» **THE TASK**
No pictures in the copy, please: retype all the records exactly.

» **PROVIDED DATA**
BEGIN

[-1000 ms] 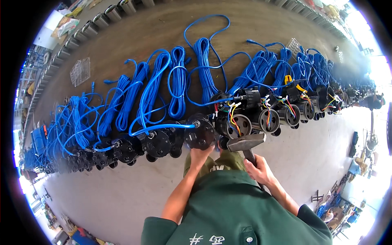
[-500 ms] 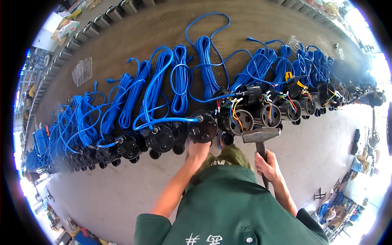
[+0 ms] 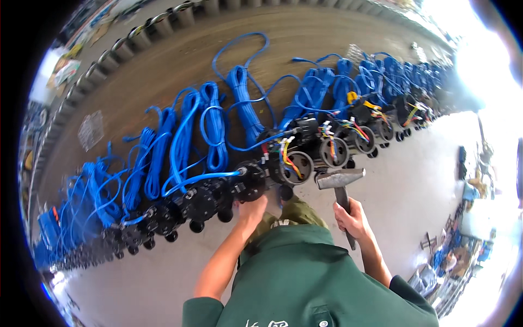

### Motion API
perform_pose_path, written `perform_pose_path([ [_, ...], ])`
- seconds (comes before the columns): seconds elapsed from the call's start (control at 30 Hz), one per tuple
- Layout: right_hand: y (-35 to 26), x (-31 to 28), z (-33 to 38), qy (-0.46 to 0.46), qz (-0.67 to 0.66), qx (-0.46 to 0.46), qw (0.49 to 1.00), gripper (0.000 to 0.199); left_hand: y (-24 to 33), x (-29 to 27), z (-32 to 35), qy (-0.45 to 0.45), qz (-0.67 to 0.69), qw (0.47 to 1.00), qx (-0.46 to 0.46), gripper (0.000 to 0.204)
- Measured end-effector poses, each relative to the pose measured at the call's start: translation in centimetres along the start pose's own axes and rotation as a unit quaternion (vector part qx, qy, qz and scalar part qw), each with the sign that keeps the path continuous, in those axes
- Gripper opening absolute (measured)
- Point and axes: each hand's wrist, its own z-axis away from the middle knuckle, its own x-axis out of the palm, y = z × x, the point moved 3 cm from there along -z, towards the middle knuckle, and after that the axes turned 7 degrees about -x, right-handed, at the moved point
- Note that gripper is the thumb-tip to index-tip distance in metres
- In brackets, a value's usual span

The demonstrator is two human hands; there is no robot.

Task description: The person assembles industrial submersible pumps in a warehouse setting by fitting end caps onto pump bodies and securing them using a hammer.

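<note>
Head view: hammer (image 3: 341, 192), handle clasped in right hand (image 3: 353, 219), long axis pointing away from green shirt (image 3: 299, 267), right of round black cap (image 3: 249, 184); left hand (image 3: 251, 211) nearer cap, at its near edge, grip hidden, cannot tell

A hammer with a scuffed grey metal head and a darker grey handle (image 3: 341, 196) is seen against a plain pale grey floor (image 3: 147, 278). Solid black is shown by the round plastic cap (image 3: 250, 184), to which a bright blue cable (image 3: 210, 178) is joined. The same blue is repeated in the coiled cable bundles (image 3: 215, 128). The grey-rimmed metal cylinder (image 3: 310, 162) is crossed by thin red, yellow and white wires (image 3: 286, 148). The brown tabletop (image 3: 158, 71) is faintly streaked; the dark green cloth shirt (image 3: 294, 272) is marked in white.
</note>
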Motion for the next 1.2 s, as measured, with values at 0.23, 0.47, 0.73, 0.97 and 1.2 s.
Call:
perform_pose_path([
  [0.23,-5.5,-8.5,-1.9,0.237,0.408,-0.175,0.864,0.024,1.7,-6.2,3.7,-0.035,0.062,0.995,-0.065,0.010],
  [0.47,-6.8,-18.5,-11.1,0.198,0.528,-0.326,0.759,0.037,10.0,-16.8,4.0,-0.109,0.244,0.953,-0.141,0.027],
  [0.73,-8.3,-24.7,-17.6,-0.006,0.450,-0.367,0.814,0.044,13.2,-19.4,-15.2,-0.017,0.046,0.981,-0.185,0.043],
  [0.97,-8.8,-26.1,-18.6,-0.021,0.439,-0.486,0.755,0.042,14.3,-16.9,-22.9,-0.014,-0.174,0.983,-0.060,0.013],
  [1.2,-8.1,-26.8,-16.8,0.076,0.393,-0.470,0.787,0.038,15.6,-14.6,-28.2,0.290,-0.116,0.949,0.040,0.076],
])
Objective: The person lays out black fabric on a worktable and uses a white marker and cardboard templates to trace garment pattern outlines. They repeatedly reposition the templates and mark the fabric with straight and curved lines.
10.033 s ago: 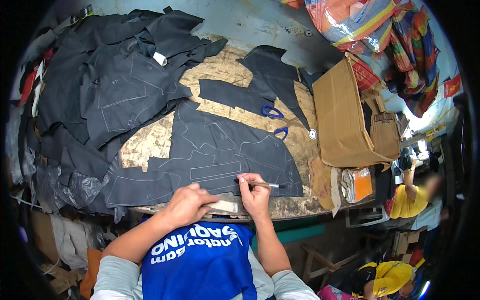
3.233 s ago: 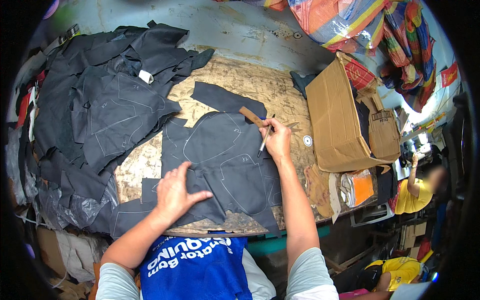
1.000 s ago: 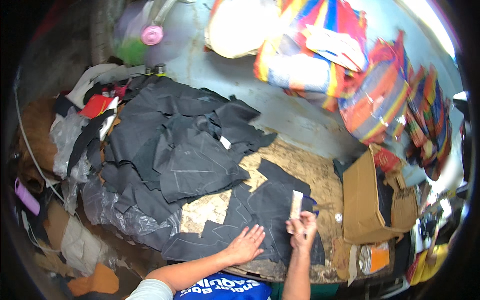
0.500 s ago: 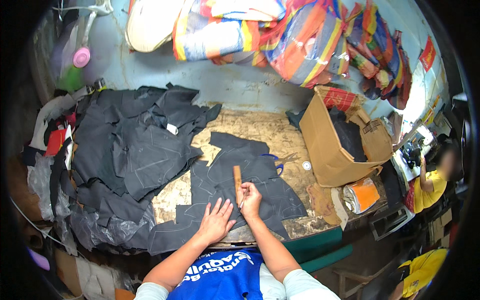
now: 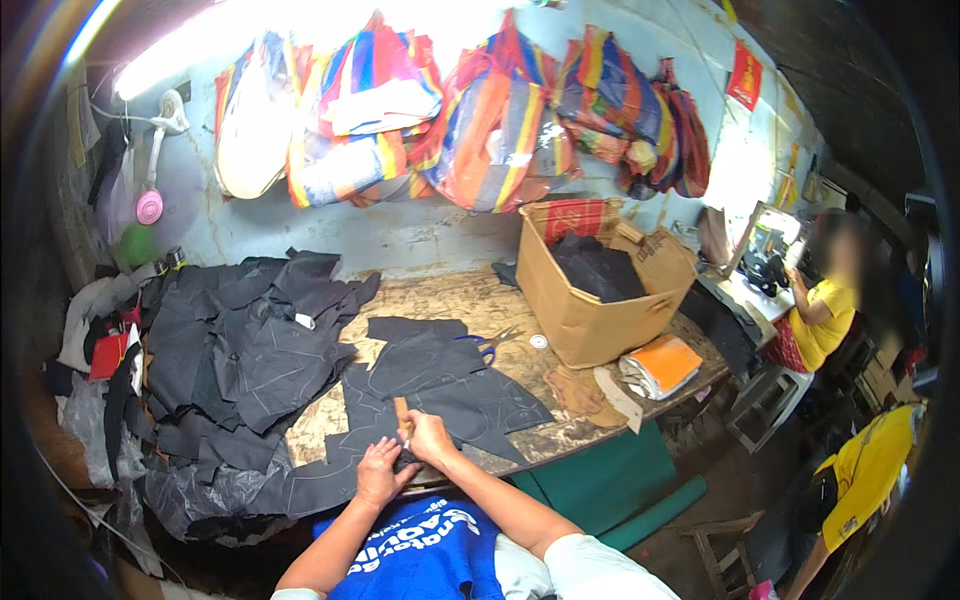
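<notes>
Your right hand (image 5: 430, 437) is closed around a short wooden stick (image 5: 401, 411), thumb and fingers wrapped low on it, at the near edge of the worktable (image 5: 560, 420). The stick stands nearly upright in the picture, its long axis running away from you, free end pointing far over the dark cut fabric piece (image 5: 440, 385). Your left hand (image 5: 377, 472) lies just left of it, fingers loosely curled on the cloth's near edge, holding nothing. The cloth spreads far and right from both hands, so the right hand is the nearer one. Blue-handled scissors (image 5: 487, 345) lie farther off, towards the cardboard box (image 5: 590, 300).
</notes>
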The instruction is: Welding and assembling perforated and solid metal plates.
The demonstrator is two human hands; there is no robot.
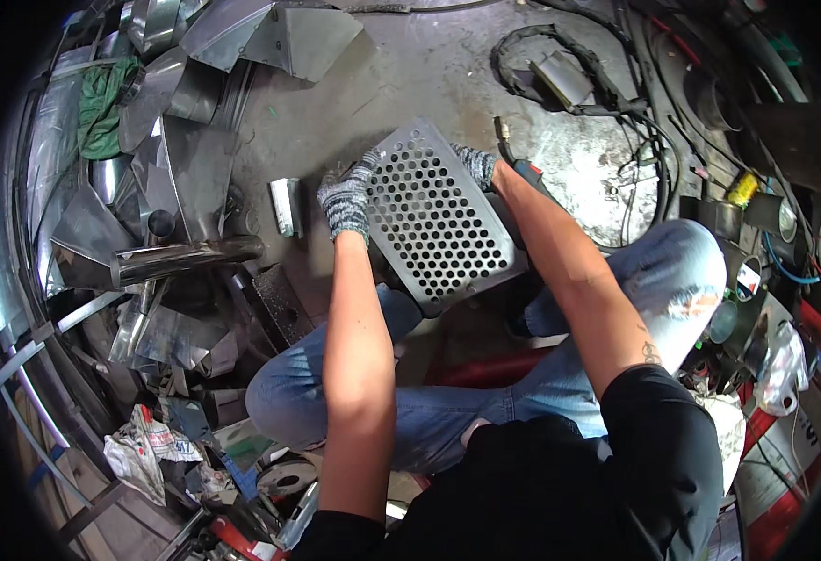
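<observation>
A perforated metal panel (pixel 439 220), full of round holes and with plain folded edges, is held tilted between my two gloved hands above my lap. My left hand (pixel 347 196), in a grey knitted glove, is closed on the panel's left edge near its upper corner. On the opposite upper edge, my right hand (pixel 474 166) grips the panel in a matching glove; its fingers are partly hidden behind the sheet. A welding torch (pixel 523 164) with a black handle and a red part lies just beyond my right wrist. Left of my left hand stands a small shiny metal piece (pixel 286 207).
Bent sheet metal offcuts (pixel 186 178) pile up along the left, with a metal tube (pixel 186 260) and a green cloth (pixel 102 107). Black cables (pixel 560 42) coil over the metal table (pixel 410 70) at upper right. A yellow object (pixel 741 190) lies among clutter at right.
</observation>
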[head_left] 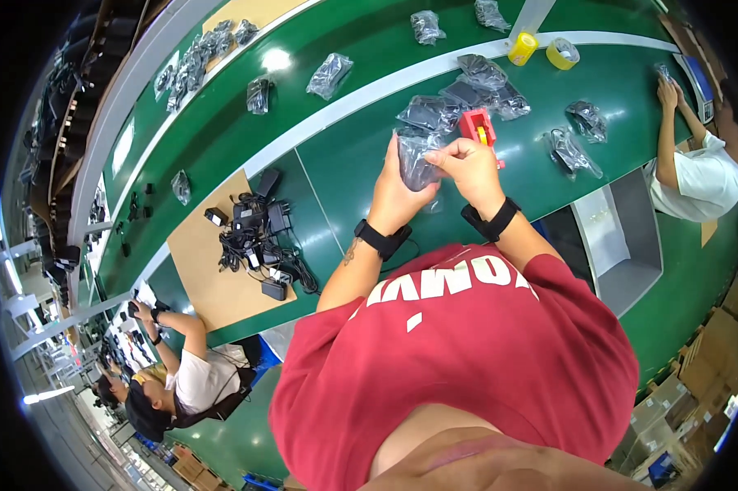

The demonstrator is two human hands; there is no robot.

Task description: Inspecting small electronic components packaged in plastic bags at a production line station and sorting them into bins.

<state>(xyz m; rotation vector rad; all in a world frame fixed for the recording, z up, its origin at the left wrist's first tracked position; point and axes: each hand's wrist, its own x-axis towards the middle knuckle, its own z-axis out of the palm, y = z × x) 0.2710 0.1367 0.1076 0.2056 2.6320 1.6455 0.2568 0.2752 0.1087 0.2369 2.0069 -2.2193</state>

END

» **ANSWER**
[-1000 ms] 
[-500 ms] 
[+0 ms] 

### Motion API
perform_pose_path, written `perform_pose_path([ [_, ...], ])`
- seconds (comes before the columns): seconds elapsed from the call's start (control at 30 Hz), one per tuple
- Layout: right_hand: y (-35 to 26), x (-31 to 28), z (-33 to 38), qy (-0.46 to 0.46), qz (-0.67 to 0.66), qx (-0.46 to 0.46), qw (0.49 to 1.00), gripper (0.000 to 0.199); left_hand: y (-24 to 33), x (-29 to 27), z (-32 to 35), qy (-0.45 to 0.45), qz (-0.67 to 0.69), qw (0.47 to 1.00), qx (-0.46 to 0.46), gripper (0.000 to 0.204)
- Measured end-effector poses, each relative to the pose measured at the call's start: translation in centimetres along the start pose's own axes and rotation as a unit quaternion (vector part qx, qy, qz and scalar part qw), each with the sign that keeps the path continuous, in those axes
- Gripper opening absolute (measured)
- Point and axes: each hand's wrist, its own z-axis away from the middle knuckle, its own x-axis out of the palm, y = z × x, the point moved 3 cm from there along -z, towards the middle knuckle, and after that the axes turned 7 degrees about -x, right-handed, at the moved point
- Note that gripper is the thumb-tip to index-tip distance in metres
- In brackets, a value's usual span

The demonstrator is two human hands; there is no robot.

Task description: The person assembles industrial submersible pumps in a warehouse setting by fitting end caps onto pump bodies and securing them using a hammer.

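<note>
Head view: hammer (image 3: 341, 192), handle clasped in right hand (image 3: 353, 219), long axis pointing away from green shirt (image 3: 299, 267), right of round black cap (image 3: 249, 184); left hand (image 3: 251, 211) nearer cap, at its near edge, grip hidden, cannot tell

A hammer with a scuffed grey metal head and a darker grey handle (image 3: 341, 196) is seen against a plain pale grey floor (image 3: 147, 278). Solid black is shown by the round plastic cap (image 3: 250, 184), to which a bright blue cable (image 3: 210, 178) is joined. The same blue is repeated in the coiled cable bundles (image 3: 215, 128). The grey-rimmed metal cylinder (image 3: 310, 162) is crossed by thin red, yellow and white wires (image 3: 286, 148). The brown tabletop (image 3: 158, 71) is faintly streaked; the dark green cloth shirt (image 3: 294, 272) is marked in white.
</note>
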Motion for the next 1.2 s, as measured, with values at 0.23, 0.47, 0.73, 0.97 and 1.2 s.
Call:
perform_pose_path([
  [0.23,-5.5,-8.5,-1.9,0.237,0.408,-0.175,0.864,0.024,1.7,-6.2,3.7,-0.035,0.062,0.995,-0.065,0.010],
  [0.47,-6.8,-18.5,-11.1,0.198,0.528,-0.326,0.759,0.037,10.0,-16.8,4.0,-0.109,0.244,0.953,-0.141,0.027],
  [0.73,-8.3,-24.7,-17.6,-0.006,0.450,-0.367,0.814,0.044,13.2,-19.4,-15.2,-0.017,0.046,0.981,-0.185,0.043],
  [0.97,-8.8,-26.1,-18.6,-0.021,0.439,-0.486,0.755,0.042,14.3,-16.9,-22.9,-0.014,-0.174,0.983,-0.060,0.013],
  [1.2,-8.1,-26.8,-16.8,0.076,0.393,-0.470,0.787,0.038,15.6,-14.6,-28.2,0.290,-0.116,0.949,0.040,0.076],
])
Objective: The person lays out black fabric on a worktable and uses a white marker and cardboard templates to trace garment pattern outlines. They repeatedly reposition the templates and mark the fabric with straight and curved lines.
10.033 s ago: 
3.233 s ago: 
1.000 s ago: 
0.500 s ago: 
now: 
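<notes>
Your right hand (image 5: 430, 437) is closed around a short wooden stick (image 5: 401, 411), thumb and fingers wrapped low on it, at the near edge of the worktable (image 5: 560, 420). The stick stands nearly upright in the picture, its long axis running away from you, free end pointing far over the dark cut fabric piece (image 5: 440, 385). Your left hand (image 5: 377, 472) lies just left of it, fingers loosely curled on the cloth's near edge, holding nothing. The cloth spreads far and right from both hands, so the right hand is the nearer one. Blue-handled scissors (image 5: 487, 345) lie farther off, towards the cardboard box (image 5: 590, 300).
</notes>
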The instruction is: Welding and assembling perforated and solid metal plates.
The demonstrator is two human hands; there is no robot.
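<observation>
A perforated metal panel (pixel 439 220), full of round holes and with plain folded edges, is held tilted between my two gloved hands above my lap. My left hand (pixel 347 196), in a grey knitted glove, is closed on the panel's left edge near its upper corner. On the opposite upper edge, my right hand (pixel 474 166) grips the panel in a matching glove; its fingers are partly hidden behind the sheet. A welding torch (pixel 523 164) with a black handle and a red part lies just beyond my right wrist. Left of my left hand stands a small shiny metal piece (pixel 286 207).
Bent sheet metal offcuts (pixel 186 178) pile up along the left, with a metal tube (pixel 186 260) and a green cloth (pixel 102 107). Black cables (pixel 560 42) coil over the metal table (pixel 410 70) at upper right. A yellow object (pixel 741 190) lies among clutter at right.
</observation>
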[head_left] 

The demonstrator is two human hands; there is no robot.

Task description: Inspecting small electronic components packaged in plastic bags at a production line station and sorting them into bins.

<state>(xyz m; rotation vector rad; all in a world frame fixed for the recording, z up, its origin at the left wrist's first tracked position; point and axes: each hand's wrist, its own x-axis towards the middle knuckle, its own z-axis out of the palm, y = z × x) 0.2710 0.1367 0.1076 0.2056 2.6320 1.6455 0.2568 0.2752 0.1087 0.2369 2.0069 -2.2193</state>

Output is complete for this exercise.